Higbie, who spent part of her high school years in Ghana, brings yet another strong element to the mix. “I approach the band and the music,” she explained, “with some of the attitudes I learned from African music--as a very communal creative experience, in which there’s not a lot of stress put on one hero out in front of the others. Most of my music I write focuses on the idea of people playing together and creating as an ensemble.

“The thing about this band, and our approach to fusion, is that we really feel strongly about the need to play music by integrating it in our bodies and having it be a part of us, rather than by saying ‘Oh, we’re into African music, or Brazilian music, or whatever, and we can play this instrument or that instrument.’ ”

Marshall took Higbie’s thought a bit further: “I’d like to think that our eclectic approach to music helps get the message across that different cultures can live and work together. It’s time, it’s always been the time, and music is an excellent place to start.”

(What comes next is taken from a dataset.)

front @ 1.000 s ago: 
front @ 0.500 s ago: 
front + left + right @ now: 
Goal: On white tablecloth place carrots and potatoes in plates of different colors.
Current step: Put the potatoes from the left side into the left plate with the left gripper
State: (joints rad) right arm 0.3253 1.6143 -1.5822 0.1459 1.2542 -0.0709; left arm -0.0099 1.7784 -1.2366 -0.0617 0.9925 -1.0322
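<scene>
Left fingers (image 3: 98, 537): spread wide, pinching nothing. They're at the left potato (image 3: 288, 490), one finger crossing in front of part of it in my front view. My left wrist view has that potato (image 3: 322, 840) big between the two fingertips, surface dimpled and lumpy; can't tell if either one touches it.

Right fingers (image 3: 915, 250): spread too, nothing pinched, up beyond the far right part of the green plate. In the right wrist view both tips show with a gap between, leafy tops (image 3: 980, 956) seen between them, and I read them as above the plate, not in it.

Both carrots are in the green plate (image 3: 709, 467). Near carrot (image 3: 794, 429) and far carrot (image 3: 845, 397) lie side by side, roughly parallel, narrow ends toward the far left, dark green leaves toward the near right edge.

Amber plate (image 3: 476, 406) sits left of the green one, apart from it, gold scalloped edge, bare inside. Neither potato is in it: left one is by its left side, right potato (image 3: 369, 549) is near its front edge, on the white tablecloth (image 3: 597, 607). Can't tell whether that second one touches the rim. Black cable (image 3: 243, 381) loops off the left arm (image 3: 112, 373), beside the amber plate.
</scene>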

Remarkably, Montreux’s dedication to musical variety doesn’t seem to have hampered the group’s commercial success, despite the trend toward over-categorization in today’s music marketplace.

“Hey, we’re getting more radio airplay than any of us ever dreamed of,” said Marshall. “We always thought of this stuff we play as being very far left, really weird music--our own trip. But I’ve always felt that if the music is really happening, the audience will be there.”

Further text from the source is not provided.